A true successor to Master of Magic that combined the old(scope, concept, innovation) with the new(multiplayer, sensible diplomacy, a modern approach to balance, a BUG-level UI, steady patching, XML/Python/CPP Modding) would probably be the best game ever made. So, who wants to help me kidnap Soren Johnson, Brian Reynolds, Emperor Fool, and a bunch of the other modders?
 
Dont get what youre complaining about. Civ5 is absolutely perfect, superior to every single piece of human creation since we crawled out of the bush.

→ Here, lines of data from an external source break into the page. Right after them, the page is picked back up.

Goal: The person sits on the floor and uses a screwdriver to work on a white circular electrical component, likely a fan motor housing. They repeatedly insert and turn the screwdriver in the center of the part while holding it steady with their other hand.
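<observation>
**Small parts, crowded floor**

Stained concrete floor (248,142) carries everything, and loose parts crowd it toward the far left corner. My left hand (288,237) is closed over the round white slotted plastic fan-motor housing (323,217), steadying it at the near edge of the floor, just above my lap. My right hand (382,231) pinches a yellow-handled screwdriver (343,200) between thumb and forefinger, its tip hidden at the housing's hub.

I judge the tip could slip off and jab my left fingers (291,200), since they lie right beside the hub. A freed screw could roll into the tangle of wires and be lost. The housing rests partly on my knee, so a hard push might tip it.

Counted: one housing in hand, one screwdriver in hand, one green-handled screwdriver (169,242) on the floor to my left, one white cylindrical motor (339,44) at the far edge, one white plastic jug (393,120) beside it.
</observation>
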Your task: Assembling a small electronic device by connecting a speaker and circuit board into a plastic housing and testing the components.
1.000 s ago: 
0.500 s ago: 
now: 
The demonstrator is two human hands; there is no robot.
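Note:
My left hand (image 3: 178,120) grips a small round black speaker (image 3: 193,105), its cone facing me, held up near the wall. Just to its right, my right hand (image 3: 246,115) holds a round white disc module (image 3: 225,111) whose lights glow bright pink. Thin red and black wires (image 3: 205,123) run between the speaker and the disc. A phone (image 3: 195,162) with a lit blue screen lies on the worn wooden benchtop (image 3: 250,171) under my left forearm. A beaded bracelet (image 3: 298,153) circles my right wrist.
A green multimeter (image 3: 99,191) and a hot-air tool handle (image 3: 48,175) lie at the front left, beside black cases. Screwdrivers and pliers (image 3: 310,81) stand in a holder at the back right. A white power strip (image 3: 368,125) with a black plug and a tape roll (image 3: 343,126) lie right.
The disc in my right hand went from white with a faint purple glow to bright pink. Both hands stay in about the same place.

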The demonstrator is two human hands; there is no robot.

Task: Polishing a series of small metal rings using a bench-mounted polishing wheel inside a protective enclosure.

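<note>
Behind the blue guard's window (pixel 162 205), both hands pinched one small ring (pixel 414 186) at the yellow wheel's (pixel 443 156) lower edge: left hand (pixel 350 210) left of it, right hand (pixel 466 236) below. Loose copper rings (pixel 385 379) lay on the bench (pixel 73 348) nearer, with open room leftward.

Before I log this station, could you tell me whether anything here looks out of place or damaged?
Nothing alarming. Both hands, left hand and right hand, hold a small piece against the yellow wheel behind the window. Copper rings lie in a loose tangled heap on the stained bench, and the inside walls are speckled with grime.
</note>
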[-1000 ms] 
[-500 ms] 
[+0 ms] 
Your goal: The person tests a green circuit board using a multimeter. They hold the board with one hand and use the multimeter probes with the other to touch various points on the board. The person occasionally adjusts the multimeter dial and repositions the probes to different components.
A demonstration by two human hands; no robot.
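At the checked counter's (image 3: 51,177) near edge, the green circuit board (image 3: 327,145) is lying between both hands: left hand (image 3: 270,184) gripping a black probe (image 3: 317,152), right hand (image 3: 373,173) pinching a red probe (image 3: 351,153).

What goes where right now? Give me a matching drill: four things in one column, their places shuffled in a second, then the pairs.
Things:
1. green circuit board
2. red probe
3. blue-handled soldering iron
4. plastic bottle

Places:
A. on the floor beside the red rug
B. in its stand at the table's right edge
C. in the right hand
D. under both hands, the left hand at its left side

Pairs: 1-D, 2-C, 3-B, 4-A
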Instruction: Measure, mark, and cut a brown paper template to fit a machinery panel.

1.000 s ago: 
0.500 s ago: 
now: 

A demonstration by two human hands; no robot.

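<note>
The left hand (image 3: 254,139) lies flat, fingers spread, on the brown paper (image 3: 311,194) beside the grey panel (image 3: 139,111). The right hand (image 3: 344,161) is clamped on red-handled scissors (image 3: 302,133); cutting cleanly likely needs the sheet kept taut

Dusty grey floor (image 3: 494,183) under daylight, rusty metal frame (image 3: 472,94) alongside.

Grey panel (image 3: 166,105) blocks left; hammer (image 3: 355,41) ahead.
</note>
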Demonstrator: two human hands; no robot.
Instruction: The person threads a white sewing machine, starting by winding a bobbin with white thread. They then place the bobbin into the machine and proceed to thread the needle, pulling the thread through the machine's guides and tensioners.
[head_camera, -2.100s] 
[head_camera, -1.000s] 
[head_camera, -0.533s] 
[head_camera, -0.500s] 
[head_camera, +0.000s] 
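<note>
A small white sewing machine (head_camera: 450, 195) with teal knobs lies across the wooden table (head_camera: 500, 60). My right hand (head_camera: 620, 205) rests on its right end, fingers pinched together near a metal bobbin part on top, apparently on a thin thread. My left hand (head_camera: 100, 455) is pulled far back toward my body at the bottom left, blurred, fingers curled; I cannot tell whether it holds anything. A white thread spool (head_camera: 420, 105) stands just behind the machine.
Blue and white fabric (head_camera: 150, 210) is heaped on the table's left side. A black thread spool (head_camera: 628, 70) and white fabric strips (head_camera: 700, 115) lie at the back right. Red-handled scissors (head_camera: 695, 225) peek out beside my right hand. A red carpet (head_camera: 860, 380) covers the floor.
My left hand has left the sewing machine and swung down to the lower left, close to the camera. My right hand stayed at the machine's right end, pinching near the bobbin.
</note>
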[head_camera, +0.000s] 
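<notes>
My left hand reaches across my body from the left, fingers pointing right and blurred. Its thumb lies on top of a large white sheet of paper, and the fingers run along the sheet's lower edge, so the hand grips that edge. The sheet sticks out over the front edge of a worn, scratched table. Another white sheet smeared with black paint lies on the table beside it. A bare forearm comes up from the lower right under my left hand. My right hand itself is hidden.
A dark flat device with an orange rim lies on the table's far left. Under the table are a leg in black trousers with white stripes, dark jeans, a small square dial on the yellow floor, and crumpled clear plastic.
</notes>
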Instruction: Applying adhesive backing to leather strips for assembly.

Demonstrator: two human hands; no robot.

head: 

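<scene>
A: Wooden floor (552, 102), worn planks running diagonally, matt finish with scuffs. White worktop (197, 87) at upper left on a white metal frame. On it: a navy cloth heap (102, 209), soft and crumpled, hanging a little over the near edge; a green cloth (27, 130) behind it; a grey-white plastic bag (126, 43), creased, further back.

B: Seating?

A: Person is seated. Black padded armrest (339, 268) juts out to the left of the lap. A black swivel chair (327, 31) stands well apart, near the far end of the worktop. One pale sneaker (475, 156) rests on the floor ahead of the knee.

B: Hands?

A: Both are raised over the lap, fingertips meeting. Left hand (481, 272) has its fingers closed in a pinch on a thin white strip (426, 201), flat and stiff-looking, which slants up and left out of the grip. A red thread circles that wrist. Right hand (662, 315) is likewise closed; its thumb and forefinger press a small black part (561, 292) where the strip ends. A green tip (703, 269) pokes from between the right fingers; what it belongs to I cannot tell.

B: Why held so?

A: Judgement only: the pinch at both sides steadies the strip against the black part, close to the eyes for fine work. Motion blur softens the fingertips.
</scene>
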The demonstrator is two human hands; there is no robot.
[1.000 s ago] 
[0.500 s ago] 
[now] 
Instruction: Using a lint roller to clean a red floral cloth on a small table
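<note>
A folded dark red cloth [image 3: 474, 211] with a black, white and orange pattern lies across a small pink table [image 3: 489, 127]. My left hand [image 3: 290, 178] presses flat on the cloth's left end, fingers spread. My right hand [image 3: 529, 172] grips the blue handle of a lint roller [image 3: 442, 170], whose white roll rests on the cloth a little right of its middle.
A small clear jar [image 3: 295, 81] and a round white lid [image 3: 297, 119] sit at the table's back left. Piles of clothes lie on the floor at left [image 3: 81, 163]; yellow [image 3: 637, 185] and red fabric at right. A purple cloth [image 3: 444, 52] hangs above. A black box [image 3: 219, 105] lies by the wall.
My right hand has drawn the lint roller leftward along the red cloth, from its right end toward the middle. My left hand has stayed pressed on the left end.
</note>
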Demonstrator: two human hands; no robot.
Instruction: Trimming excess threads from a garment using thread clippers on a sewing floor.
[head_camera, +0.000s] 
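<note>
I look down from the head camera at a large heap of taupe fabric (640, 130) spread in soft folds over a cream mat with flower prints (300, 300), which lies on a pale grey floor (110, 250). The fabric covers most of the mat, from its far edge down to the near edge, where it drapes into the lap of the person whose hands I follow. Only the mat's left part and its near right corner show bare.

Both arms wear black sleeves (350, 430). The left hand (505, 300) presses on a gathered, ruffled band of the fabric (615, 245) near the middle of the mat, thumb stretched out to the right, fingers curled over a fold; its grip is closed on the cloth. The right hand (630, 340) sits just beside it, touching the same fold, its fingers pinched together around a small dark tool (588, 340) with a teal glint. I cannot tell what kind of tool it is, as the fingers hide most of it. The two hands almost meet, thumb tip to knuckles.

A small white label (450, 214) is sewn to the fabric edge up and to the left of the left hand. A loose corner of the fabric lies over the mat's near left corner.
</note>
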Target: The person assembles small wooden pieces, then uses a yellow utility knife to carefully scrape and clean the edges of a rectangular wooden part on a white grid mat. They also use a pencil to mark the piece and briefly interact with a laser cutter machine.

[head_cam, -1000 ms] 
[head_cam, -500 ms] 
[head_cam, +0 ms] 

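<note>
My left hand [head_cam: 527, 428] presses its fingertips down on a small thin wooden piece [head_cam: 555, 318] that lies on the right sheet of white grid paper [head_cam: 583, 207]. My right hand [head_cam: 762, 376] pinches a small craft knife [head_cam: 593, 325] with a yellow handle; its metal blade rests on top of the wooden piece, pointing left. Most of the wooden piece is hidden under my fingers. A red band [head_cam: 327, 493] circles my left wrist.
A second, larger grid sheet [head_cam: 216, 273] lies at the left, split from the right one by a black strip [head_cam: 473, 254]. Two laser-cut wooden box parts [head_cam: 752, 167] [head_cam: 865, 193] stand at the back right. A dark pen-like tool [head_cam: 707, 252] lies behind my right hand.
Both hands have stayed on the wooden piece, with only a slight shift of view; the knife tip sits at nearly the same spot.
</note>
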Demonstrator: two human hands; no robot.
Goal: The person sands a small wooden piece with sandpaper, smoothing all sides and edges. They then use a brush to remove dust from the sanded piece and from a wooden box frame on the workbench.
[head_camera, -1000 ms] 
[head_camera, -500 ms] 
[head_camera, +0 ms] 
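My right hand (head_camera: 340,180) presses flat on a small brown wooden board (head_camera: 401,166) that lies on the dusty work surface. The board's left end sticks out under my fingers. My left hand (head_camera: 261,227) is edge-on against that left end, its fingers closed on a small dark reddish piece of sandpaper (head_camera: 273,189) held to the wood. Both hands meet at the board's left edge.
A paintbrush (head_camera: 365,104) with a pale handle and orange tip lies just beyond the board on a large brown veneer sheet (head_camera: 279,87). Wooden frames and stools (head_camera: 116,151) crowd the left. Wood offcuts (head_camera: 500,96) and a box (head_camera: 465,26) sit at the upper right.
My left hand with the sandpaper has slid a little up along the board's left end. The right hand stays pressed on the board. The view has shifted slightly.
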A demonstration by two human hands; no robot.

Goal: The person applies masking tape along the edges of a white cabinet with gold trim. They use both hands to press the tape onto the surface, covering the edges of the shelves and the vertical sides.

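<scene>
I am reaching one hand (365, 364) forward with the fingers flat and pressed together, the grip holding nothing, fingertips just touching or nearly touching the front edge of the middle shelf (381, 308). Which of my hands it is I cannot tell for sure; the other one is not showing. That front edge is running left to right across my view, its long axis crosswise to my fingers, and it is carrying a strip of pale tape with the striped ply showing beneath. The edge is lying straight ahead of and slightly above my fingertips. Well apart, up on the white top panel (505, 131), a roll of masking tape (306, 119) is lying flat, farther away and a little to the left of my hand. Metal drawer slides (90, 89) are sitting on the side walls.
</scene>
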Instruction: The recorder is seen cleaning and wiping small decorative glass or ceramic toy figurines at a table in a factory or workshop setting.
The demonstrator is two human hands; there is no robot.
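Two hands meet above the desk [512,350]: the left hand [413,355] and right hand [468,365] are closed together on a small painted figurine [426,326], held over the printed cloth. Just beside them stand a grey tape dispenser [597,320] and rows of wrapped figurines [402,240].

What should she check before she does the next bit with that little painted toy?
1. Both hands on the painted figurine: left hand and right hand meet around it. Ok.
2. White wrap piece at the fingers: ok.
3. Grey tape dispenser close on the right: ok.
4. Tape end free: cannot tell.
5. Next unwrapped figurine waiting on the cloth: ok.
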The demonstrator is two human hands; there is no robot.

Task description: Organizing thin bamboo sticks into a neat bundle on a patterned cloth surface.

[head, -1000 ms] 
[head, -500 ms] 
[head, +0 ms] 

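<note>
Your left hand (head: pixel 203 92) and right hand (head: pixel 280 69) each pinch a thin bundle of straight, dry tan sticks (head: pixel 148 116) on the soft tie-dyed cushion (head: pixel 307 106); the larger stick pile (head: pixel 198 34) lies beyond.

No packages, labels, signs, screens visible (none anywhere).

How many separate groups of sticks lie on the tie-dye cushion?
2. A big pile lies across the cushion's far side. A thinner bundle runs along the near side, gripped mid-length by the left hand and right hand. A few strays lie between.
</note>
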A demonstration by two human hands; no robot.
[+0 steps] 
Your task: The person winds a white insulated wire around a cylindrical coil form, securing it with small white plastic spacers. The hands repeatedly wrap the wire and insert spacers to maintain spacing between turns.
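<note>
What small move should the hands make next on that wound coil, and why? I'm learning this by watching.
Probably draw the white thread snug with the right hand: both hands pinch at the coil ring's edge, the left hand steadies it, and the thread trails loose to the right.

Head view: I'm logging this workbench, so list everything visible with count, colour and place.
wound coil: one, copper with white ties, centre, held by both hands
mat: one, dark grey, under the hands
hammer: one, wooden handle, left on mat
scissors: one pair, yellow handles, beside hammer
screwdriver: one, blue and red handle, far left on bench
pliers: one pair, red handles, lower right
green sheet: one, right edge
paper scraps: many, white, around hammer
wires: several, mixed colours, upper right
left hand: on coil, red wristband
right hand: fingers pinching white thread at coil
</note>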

Its art is beyond Michaelangelo, the technic is beyond any scifi-geeks wetdreams and and no philosopher could ever hope to reach the same level of underlaying logic. And you can feel that those who created it loved the project more then a mother loves her first born child.

Noone may disagree, I have spoken.
 
...I have spoken.
In the wrong thread.

From CivWorld it's clear the civ series are for hardcore fans, not casual players.
Civ5 can't be repaired and CivWorld will fail in its current state.

The current developpers are simply not good/talented enough to get the civ series in the right direction and make a worthy successor of civ4.
 
How about a "new" old game that is superior to almost every modern game(not only Civ5)? X-COM:UFO Defence.
Not that abomination xcom that will be released next year. A perfect example of dumbing down a game into oblivion. Publishers ruin many great things...
 
How about a "new" old game that is superior to almost every modern game(not only Civ5)? X-COM:UFO Defence.
Not that abomination xcom that will be released next year. A perfect example of dumbing down a game into oblivion. Publishers ruin many great things...

Not always. Take GTA4 for instance. The "oldie" complaint about it is that you can't take 90 degree turns without applying brakes. It's sort of the opposite of the trend you're pointing to. Of course, I always thought the tanks and jet fighters in GTA worked against its theme, and I prefer the quasi-realistic arcade driving to the slapstick in the GTA3 series. Still, I don't think anyone can argue that the new driving model was a publisher decision. You can find it disagreeable, but I'm not sure anyone can make a convincing case that it represents a linear "dumbing down."

Besides, you can't really say that UFO Defence is superior to "almost every modern game." How would you evaluate it compared to, say, any of the GTA games or Civ4. I submit that any direct comparison cross-genre is pointless cheer leading that would, by nature, be entirely unconvincing.

Then you have people howling about the fact that you can't manually assign stats in Diablo 3. Good, I say. There were two ways to assign stats for a given build in Diablo 2, correct and incorrect. No actual choice involved. It was just enough rope to hang yourself and didn't represent a real choice. Find out what the biggest thing you want to wear requires and then dump the rest in something else. Rinse and repeat. With stats auto assigned we can focus on the far more interesting talent side of things.

I realize that many mature adults are concerned about the use of color in Diablo 3...



Cheer up kid! I'm sure that someone will release a mod that ignorantly savages Blizzard's art direction improves the game's appearance.